Also, with respect to the draft permit’s use of an efficiency limit on BTUs per kwh generated to address GHG BACT while not requiring a numeric GHG BACT emission limit, EPA requested that WDNR add a single numeric BACT limit on GHGs on a 12-month rolling basis or explain in the permit record why a numerical limit is technologically or economically infeasible.   EPA further questioned the practical enforceability of the variable aspect of the efficiency limit, which varies with ambient air temperature and turbine load.  WDNR responded that a GHG numeric limit would effectively be the same as a limit on BTUs per kwh since the amount of pounds GHGs per million BTUs has been established in the GHG Mandatory Reporting Rule (40 CFR Part 98).  The agency further responded that the variable efficiency limit was determined to be necessary as a result of the direct relationship between ambient temperature and turbine performance.  The agency opined that a variable limit provides a more effective limit on continual efficiency than would a single value limit that would have to be set low enough to accommodate the worst case ambient conditions for efficiency.

Indiana Gasification LLC (IG)

A third recent energy project involving GHG permitting is the Indiana Gasification LLC’s coal gasification project in southwestern Indiana, which received a PSD permit from the Indiana Department of Environmental Management (IDEM) on June 27, 2012.  The project proposes construction of a coal gasification facility to produce pipeline quality synthetic natural gas (SNG) and about 4.9 million tons per year of liquefied CO2 that will be sold to third parties for use in EOR. 
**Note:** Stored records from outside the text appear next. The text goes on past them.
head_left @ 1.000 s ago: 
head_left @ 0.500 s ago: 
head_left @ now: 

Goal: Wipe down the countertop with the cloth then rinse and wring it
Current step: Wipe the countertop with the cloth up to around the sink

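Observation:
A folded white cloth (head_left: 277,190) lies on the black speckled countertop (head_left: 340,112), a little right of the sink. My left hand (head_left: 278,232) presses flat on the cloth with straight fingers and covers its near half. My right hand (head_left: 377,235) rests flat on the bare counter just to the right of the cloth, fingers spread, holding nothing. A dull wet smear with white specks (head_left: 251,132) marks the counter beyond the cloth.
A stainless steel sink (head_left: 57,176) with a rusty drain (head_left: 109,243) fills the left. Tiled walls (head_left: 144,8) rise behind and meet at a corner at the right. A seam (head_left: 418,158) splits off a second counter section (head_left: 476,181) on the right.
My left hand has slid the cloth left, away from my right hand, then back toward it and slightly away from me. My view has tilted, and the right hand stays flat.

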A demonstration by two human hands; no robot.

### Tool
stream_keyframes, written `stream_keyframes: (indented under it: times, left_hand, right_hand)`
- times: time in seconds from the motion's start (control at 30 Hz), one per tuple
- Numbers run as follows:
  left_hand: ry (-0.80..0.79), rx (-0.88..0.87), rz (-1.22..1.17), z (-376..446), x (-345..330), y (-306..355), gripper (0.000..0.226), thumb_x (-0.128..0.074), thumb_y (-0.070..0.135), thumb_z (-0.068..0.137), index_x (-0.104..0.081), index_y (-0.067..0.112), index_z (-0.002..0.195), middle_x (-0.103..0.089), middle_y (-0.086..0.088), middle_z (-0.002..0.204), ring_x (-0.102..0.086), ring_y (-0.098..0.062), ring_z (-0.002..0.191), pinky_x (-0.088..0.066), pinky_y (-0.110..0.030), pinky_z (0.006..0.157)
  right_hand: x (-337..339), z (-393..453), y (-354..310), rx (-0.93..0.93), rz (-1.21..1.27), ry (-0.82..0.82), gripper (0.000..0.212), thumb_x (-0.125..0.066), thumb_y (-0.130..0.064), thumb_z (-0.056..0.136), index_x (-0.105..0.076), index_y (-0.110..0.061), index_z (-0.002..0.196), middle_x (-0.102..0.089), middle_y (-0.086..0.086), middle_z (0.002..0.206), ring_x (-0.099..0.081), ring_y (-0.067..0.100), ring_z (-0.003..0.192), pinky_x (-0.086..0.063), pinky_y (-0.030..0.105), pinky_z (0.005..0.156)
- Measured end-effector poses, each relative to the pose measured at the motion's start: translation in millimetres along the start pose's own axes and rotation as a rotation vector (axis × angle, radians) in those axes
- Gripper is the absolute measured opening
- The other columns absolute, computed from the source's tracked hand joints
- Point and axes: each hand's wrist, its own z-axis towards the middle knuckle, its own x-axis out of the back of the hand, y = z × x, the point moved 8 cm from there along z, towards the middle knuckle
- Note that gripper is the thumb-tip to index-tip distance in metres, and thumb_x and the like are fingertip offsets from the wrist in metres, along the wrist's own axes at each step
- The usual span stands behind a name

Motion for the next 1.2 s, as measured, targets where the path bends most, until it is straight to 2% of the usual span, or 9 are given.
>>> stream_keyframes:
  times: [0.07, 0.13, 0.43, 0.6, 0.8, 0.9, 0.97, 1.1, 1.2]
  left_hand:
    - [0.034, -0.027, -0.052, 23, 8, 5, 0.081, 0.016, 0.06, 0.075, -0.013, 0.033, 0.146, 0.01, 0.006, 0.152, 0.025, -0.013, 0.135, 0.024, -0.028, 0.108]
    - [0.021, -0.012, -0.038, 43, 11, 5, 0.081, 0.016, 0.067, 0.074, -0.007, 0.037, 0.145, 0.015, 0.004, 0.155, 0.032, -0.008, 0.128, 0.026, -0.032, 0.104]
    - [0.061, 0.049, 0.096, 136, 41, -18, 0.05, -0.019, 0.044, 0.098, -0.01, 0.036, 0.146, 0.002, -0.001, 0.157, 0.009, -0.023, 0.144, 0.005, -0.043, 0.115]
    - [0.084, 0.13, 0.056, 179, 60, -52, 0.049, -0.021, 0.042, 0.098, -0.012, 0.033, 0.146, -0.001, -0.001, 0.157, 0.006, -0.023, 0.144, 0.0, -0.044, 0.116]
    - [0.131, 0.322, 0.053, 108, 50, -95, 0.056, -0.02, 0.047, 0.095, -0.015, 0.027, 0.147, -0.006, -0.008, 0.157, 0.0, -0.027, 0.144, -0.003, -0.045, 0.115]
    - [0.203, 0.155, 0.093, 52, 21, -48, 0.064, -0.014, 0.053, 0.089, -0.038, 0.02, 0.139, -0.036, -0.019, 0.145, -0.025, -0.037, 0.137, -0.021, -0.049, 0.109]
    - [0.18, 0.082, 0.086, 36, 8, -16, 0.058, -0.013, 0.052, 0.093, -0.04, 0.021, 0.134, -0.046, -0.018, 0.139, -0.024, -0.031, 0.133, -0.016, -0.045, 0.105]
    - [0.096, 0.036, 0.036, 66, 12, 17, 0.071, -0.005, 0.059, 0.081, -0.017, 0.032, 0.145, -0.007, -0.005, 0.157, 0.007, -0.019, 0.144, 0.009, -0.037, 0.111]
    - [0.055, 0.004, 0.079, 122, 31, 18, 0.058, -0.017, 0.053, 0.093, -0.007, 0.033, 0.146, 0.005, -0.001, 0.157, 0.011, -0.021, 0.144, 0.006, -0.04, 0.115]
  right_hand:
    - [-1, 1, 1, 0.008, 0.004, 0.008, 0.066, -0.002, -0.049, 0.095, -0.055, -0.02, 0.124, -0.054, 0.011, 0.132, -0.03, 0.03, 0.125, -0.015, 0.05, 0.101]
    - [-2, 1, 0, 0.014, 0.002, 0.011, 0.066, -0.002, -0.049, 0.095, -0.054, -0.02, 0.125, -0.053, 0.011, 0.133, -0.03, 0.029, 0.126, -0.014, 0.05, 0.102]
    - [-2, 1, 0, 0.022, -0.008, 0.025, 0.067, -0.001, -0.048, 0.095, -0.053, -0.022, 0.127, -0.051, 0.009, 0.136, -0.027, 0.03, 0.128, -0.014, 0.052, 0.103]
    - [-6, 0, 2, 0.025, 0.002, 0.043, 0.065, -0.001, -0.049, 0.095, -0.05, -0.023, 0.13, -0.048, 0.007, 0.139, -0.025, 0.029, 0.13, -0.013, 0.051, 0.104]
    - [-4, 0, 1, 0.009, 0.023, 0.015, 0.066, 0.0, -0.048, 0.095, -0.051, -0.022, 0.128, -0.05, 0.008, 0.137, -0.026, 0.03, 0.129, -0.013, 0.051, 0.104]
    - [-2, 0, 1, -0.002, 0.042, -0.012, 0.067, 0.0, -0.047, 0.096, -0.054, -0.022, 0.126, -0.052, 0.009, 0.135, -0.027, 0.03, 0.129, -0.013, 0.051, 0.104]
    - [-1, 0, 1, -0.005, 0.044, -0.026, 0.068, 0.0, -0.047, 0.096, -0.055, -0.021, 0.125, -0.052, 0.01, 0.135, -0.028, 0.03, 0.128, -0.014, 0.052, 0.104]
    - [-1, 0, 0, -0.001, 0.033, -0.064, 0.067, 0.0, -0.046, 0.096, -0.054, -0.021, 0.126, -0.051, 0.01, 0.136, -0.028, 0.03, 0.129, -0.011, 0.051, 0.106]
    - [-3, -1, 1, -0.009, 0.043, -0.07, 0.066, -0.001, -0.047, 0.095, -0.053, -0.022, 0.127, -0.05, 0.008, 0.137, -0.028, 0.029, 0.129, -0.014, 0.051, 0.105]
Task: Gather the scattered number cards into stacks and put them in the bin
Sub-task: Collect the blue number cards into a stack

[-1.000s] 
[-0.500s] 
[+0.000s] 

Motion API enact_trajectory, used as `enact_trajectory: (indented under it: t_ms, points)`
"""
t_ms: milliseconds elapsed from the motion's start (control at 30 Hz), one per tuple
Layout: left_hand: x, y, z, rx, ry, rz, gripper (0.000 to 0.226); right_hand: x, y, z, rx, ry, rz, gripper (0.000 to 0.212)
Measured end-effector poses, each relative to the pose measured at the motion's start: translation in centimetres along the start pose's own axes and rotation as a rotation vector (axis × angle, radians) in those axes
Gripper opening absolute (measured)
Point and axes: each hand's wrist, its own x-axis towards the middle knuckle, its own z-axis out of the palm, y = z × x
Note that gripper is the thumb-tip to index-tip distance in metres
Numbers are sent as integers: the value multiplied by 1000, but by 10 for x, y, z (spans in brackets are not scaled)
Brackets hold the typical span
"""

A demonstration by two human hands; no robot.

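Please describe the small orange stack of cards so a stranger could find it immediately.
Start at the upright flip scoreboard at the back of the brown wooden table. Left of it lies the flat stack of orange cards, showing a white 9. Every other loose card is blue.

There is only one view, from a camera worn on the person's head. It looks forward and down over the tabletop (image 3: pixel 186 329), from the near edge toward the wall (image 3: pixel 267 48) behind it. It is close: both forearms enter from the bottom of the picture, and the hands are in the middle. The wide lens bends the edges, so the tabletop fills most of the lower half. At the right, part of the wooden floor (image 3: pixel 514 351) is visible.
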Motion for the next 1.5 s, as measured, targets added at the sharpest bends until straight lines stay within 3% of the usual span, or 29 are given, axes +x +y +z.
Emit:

According to the Technical Support Document (TSD) for the draft permit, the principal source of CO2 emissions from the IG project would be the Acid Gas Recovery (AGR) Units, which separate acid gases, such as CO2 and H2S, from the syngas stream.  The AGR units are said to be capable of capturing 80 percent of CO2 contained in the produced syngas, which can be liquefied and sold for use in EOR.  The remainder of the CO2 in the waste gas from the AGR units would be vented to the atmosphere after being routed through regenerative thermal oxidizers intended to oxidize small amounts of CO2 COS, methane and VOCs (methanol) in the waste gas.

  • BACT for GHGs

IDEM’s approach to a BACT determination for GHGs is illustrated by brief examination of sources of GHGs from IG’s gasification facility operations:  (i) GHG emissions from the AGR vents; (ii) GHG emissions from the wet sulfuric acid (WSA) plants; and (iii) all other, smaller GHG emission units.

An initial observation is that the BACT analysis for GHG emissions from this source focuses on CO2, which is used as a surrogate for other GHGs.  This is justified in the TSD on the basis that, while other GHGs will be present in trace quantities, there are no known control technologies that would reduce or control these pollutants any differently than CO2.

  • AGR Vent Emissions

As mentioned, the AGR is the predominant source of CO2 generated at the IG facility and is projected to generate 6.43 million tons per year of CO2.  BACT for CO2 emissions from the AGR vent has been set as  a series of phased-in limits:  (i) a limit of  4,690,000 tons of CO2 emissions is set for the first 12 months of operation; (ii) a limit of 6,430,000 tons of CO2 emissions is set for the second 12 months of operation; and (iii) a limit of 1,290,000 tons of CO2 is imposed for the third year of operation and for each consecutive 12-month period thereafter, determined on a rolling 12-month basis.   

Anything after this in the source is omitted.